Work required >>
Report how many lines of the entries below contain the word "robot", and nothing more.

**** Information given

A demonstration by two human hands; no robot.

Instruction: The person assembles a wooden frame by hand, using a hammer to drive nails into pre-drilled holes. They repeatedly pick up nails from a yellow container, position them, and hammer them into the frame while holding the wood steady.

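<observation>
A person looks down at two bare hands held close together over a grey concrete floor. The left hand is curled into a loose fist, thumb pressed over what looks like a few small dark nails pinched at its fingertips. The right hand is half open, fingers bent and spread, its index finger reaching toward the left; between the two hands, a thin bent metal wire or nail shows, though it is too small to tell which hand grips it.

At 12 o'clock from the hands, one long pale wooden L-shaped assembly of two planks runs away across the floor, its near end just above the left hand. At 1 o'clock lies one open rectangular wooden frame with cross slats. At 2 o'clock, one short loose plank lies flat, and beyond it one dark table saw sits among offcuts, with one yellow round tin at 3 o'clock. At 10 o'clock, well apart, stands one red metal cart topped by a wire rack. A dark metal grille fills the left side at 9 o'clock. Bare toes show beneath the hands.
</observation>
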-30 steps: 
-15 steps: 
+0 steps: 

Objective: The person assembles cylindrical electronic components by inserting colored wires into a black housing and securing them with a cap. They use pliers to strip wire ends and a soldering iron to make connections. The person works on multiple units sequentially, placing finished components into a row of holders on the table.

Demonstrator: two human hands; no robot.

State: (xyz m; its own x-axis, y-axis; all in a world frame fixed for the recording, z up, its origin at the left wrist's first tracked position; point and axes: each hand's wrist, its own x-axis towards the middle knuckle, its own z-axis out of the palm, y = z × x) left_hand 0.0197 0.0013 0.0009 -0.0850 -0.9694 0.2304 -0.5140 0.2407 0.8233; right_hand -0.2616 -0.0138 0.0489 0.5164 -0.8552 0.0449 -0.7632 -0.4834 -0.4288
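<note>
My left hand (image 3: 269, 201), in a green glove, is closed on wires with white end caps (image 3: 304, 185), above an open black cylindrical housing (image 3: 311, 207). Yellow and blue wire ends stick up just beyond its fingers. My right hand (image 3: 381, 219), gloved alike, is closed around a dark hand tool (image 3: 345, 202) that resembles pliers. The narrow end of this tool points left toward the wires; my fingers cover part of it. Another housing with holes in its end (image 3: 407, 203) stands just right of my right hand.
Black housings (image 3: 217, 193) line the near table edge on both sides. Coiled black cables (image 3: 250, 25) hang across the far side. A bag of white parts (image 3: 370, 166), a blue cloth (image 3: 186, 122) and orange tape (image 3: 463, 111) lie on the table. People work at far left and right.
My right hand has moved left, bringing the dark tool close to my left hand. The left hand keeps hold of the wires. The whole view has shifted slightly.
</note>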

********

Exercise output >>
2